Diagrammatic Differentiation#

Quantum Group Workshop, 26th January 2021

Alexis Toumi, joint work with Richie Yeung and Giovanni de Felice

1) Parametrised matrices#

Fix a rig \((\mathbb{S}, +, \times, 0, 1)\).

Definition: A matrix \(f \in \mathbf{Mat}_\mathbb{S}(m, n)\) is a function \(f : [m] \times [n] \to \mathbb{S}\) where \([n] = \{0, \dots, n - 1\}\) for \(n \in \mathbb{N}\).

Definition: A parametrised matrix is a function \(f : \mathbb{S} \to \mathbf{Mat}_\mathbb{S}(m, n)\), or equivalently a function-valued matrix \(f \in \mathbf{Mat}_{\mathbb{S} \to \mathbb{S}}(m, n)\).

Example:

[1]:
from discopy import *
from sympy.abc import phi

Rz(phi).array
[1]:
array([[exp(-1.0*I*pi*phi), 0],
       [0, exp(1.0*I*pi*phi)]], dtype=object)
[2]:
(lambda phi: Rz(phi).array)(0.25)
[2]:
array([[0.70710678-0.70710678j, 0.        +0.j        ],
       [0.        +0.j        , 0.70710678+0.70710678j]])

2) Parametrised diagrams#

Fix a monoidal signature \((\Sigma_0, \Sigma_1, \text{dom}, \text{cod} : \Sigma_1 \to \Sigma_0^\star)\) for \(X^\star = \coprod_{n \in \mathbb{N}} X^n\) the free monoid.

Definition: An abstract diagram \(d \in \mathbf{C}_\Sigma(s, t)\) is defined by a list of \(\text{layers}(d) = (\text{left}_0, \text{box}_0, \text{right}_0), \dots, (\text{left}_n, \text{box}_n, \text{right}_n) \in \Sigma_0^\star \times \Sigma_1 \times \Sigma_0^\star\).

Definition: A concrete diagram is an abstract diagram with a monoidal functor \(F : \mathbf{C}_\Sigma \to \mathbf{Mat}_\mathbb{S}\).

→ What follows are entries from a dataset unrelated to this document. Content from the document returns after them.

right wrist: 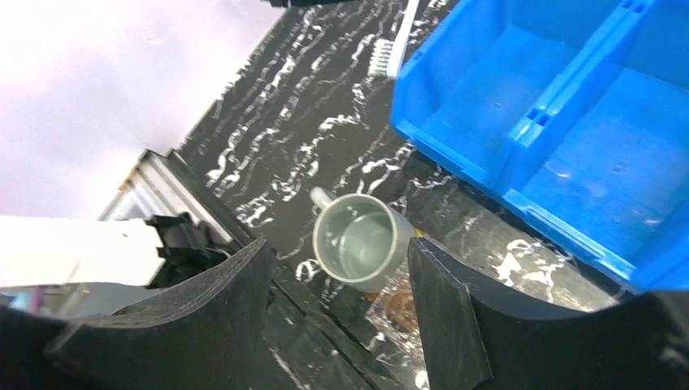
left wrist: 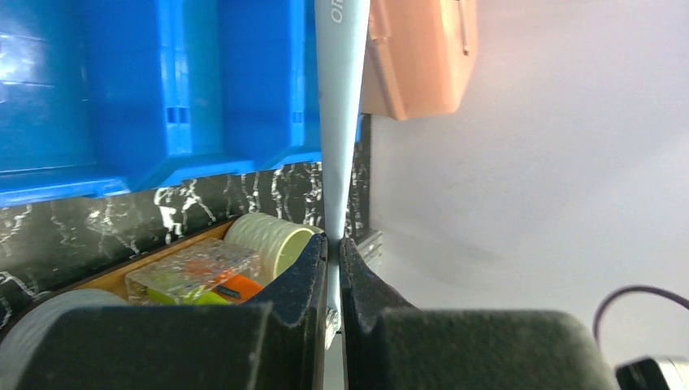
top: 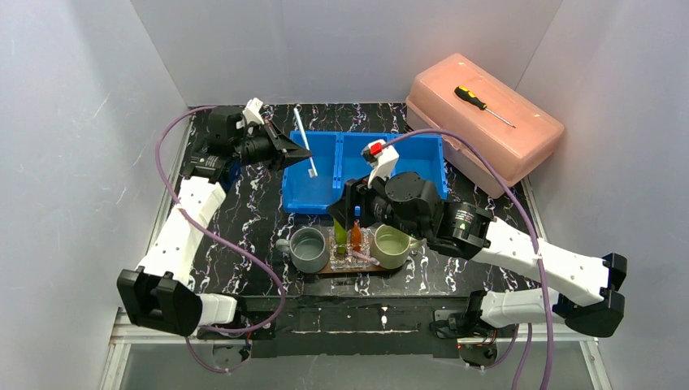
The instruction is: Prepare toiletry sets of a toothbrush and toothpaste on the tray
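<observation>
My left gripper point(top: 302, 149) is shut on a thin whitish toothbrush point(top: 306, 146) and holds it over the left compartment of the blue bin point(top: 406, 158), brush head down. In the left wrist view the handle point(left wrist: 340, 122) is pinched between the fingertips point(left wrist: 313, 264). The brown tray point(top: 382, 270) carries a grey mug point(top: 309, 248), a pale green mug point(top: 392, 246) and a clear holder point(top: 349, 258) with an orange tube point(top: 356, 236) and a green tube point(top: 340, 234). My right gripper point(top: 345, 218) is open and empty above the tray. Its view shows the grey mug point(right wrist: 357, 244) below its jaws.
A pink lidded box point(top: 483, 114) with a screwdriver point(top: 479, 101) on top stands at the back right. The blue bin point(right wrist: 552, 122) lies just behind the tray. White walls close in the black marbled table on three sides.
</observation>
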You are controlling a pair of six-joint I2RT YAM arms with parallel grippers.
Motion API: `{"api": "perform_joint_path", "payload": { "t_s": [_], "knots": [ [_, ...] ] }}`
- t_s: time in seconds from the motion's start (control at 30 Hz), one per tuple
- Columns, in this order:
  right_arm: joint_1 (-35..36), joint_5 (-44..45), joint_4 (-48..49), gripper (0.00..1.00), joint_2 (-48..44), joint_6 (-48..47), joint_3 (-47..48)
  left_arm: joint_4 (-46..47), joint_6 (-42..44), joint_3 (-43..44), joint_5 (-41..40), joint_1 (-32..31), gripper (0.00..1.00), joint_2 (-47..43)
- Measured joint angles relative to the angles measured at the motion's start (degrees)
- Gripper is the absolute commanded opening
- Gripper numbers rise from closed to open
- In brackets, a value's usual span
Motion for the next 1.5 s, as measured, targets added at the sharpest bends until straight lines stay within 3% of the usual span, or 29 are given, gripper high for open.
{"api": "perform_joint_path", "payload": {
  "t_s": [0.23,0.53,0.97,1.5],
  "knots": [
    [-2.19,-3.85,6.78,0.71,-0.13,6.36,0.00,11.52,-8.76,-6.71,5.55,1.03,0.00,-7.43],
    [-5.35,-4.85,16.31,0.70,-2.51,17.86,-1.42,23.30,-18.05,-10.34,6.86,1.16,0.00,-12.85],
    [-8.50,-8.22,28.74,0.69,-0.44,30.01,-5.79,26.21,-22.38,-10.51,5.25,1.18,0.00,-17.62],
    [-8.92,-11.28,35.50,0.61,4.46,32.92,-5.84,26.23,-28.48,-10.51,4.04,1.18,0.00,-19.89]
  ]
}}
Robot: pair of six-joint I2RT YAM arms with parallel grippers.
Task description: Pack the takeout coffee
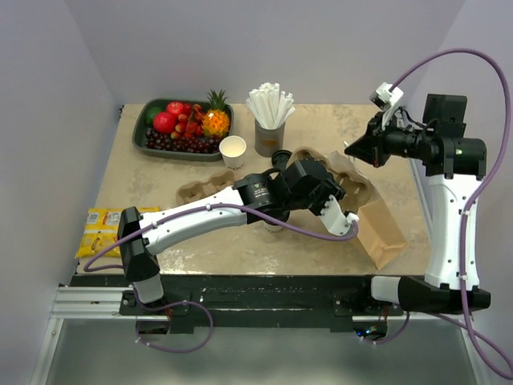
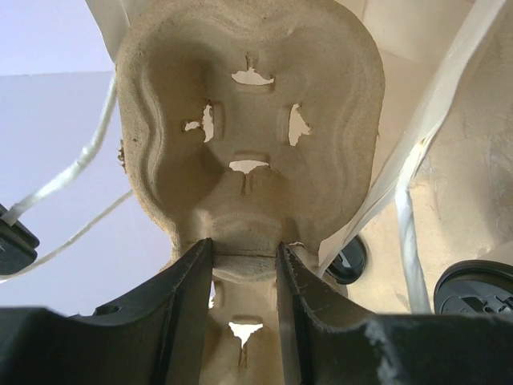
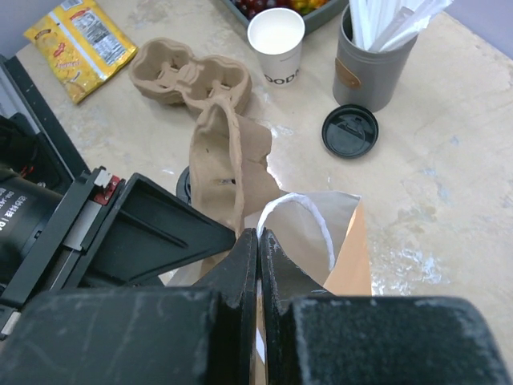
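Beige stone-pattern table (image 1: 240, 249) carries all items. Brown paper bag (image 1: 383, 237) stands at the near right, mouth open. The right gripper (image 3: 258, 257) has its fingers pressed together on the bag's upper rim, beside the white handle loop. Dark fruit tray (image 1: 143, 136) sits at the far left. The left gripper (image 2: 244, 273) is clamped on the narrow waist of a pulp two-cup carrier (image 2: 248, 120), one finger on each side, holding it tilted up just left of the bag mouth. A second pulp carrier (image 1: 199, 191) lies flat at the table centre-left. Yellow snack packets (image 1: 100, 228) lie at the near left edge. A grey cup (image 1: 268, 138) of white straws (image 1: 271, 103) stands at the far centre, with an open white paper cup (image 1: 232, 151) just to its left. The takeout coffee (image 1: 272, 227) stands on the table near centre, mostly hidden under the left arm, apart from the bag. A loose black lid (image 3: 349, 130) lies just beside the grey cup.
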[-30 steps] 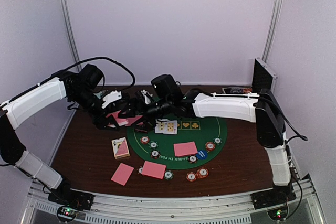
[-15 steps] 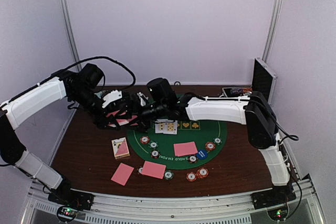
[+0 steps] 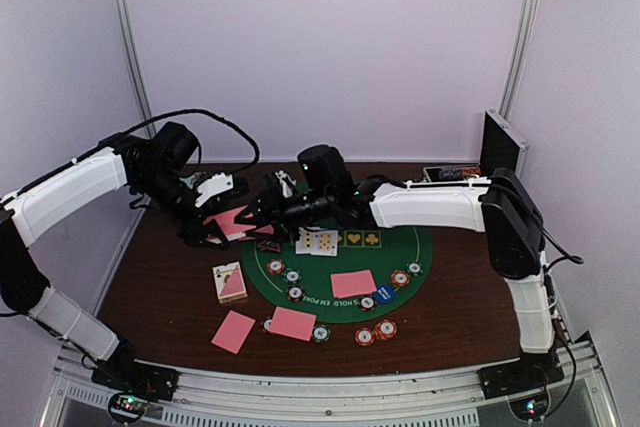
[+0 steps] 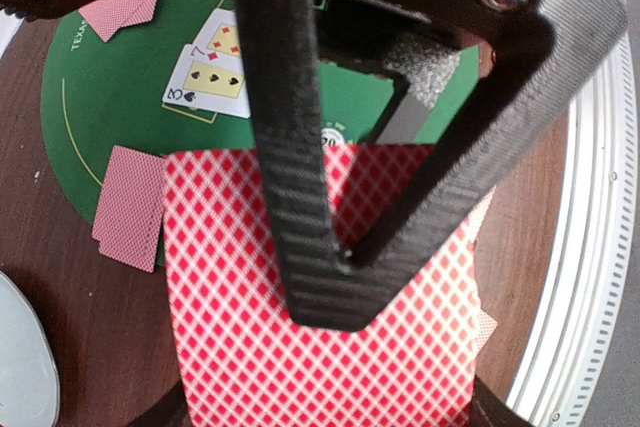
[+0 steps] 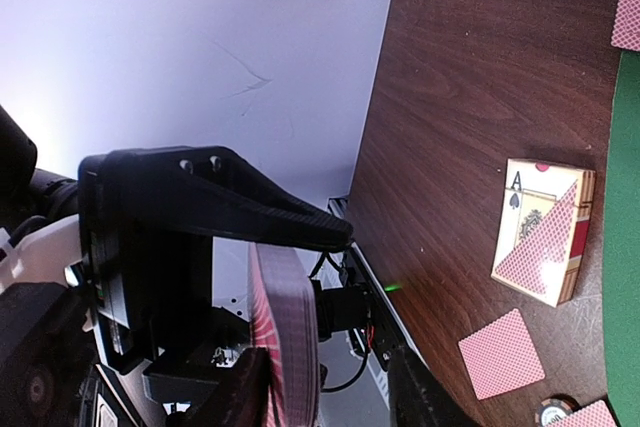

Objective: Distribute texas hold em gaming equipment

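Dealing step: deck [image 4: 230, 337] clamped in left end effector [image 4: 330, 307], above table [image 3: 170, 292] beside mat [image 3: 405, 247]; right end effector [image 5: 325, 392] apart, astride deck edge. Next: pinching off one card only.
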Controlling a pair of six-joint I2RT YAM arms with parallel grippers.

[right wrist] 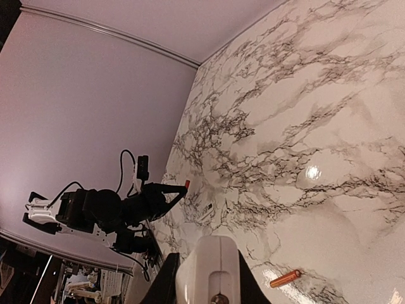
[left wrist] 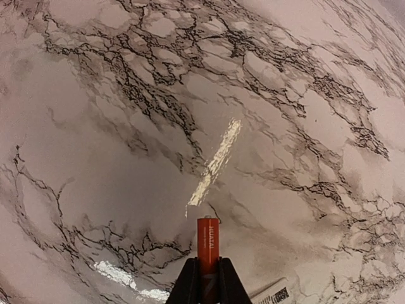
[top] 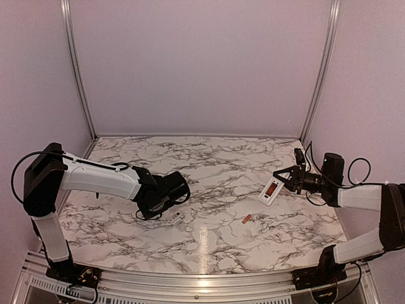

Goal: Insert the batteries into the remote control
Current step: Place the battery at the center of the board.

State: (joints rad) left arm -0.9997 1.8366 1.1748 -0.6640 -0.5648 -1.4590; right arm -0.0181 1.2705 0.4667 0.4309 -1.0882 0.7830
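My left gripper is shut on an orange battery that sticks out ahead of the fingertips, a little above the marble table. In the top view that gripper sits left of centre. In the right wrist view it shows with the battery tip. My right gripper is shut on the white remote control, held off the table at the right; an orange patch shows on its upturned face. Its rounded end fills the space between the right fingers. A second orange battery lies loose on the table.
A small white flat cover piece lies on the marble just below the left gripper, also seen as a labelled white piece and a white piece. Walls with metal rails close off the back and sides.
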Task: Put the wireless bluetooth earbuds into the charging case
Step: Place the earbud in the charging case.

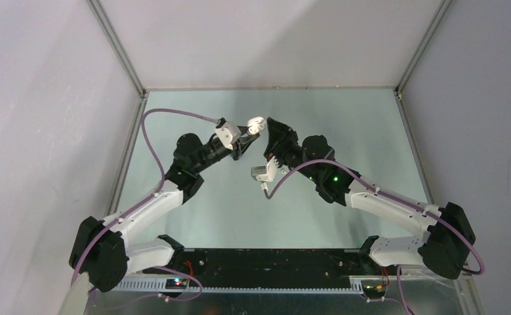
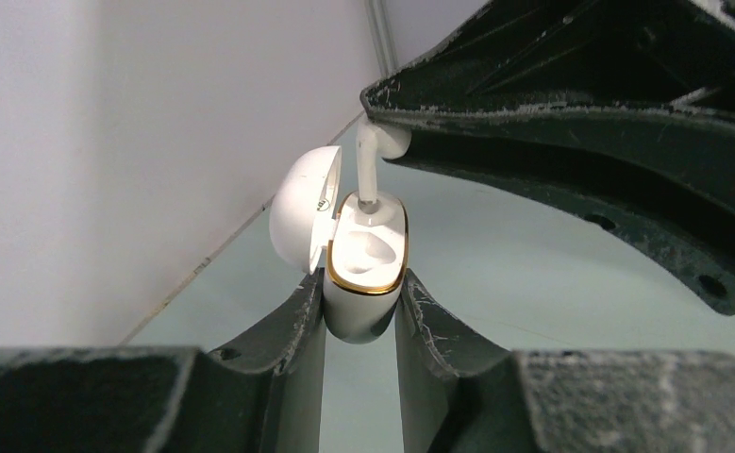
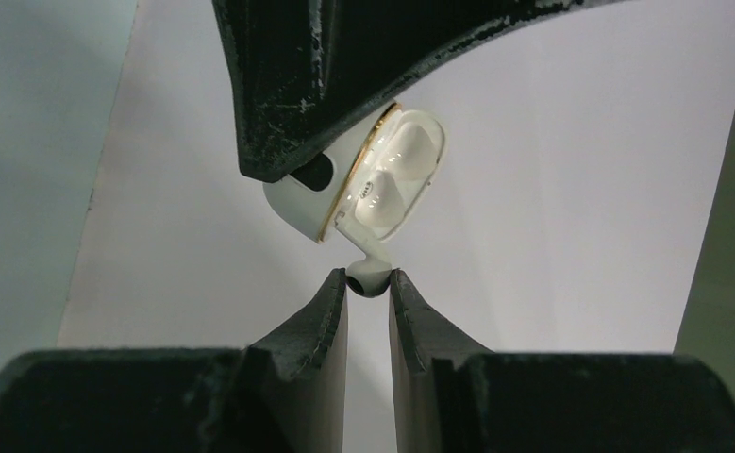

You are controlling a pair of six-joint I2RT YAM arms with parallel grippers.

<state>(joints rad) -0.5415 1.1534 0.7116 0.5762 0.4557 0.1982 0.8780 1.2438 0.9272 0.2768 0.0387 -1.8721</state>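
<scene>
1. Two grippers meet tip to tip in the air, above the table point(image 1: 351, 118). The right gripper point(image 3: 366, 280) is closed on the round head of one white earbud point(image 2: 373, 156), and the stem sticks out past its fingertips.
2. The long axis of the stem points straight away from the right gripper, toward the case point(image 2: 363, 316). The stem tip is at the far socket point(image 2: 375, 209), touching it or just inside. How deep it sits, I cannot tell.
3. The left gripper point(image 2: 361, 288) clamps the lower body of the case from both sides. The open mouth, with its gold rim point(image 2: 368, 286), faces the right gripper.
4. The lid point(image 2: 299, 212) is folded back to one side and is apart from the stem.
5. The near socket point(image 2: 368, 250) looks empty. No other earbuds show in any view.
6. My judgement: the insertion is in progress but not finished, because the head is between the right fingers and outside the case.
7. The coming move depends on one line. The earbud must travel along its own stem axis, down into the far socket. The right arm is the one to push, while the left only holds the case steady.
8. Stem and socket seem nearly in line. A small tilt could catch the stem on the rim, or the tiny head could slip from the pinch and drop to the table.
</scene>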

Definition: A parametrised diagram is a function \(d : \mathbb{S} \to \mathbf{C}_\Sigma(s, t)\), or equivalently, a diagram with a monoidal functor \(F : \mathbf{C}_\Sigma \to \mathbf{Mat}_{\mathbb{S} \to \mathbb{S}}\).

Example:

[3]:
from discopy import *

x, y, z = Dim(1), Dim(2), Dim(2)
f = tensor.Box('f', x, y, [phi + 1, -phi * 2])
g = tensor.Box('g', y @ y, z, [1, 0, 0, 0, 0, 0, 0, phi ** 2 + 1])

d = f @ f >> g
print(d)
d.draw(figsize=(2, 2))

d.eval().array
f >> Id(Dim(2)) @ f >> g
../_images/notebooks_diag-diff_6_1.png
[3]:
array([(phi + 1)*(1.0*phi + 1.0), 4.0*phi**2*(phi**2 + 1)], dtype=object)
[4]:
d.subs(phi, 0.25).eval().array
[4]:
array([1.56250000000000, 0.265625000000000], dtype=object)

3) Product rule#

We define the gradient of a parametrised matrix \(f \in \mathbf{Mat}_{\mathbb{S} \to \mathbb{S}}(m, n)\) elementwise:

\[\frac{\partial f}{\partial x}(i, j) = \frac{\partial}{\partial x} f(i, j)\]

Given a parametrised diagram \(d, F\) we want a new diagram \(\frac{\partial d}{\partial x}\) such that:

\[F\big(\frac{\partial d}{\partial x}\big) = \frac{\partial F(d)}{\partial x}\]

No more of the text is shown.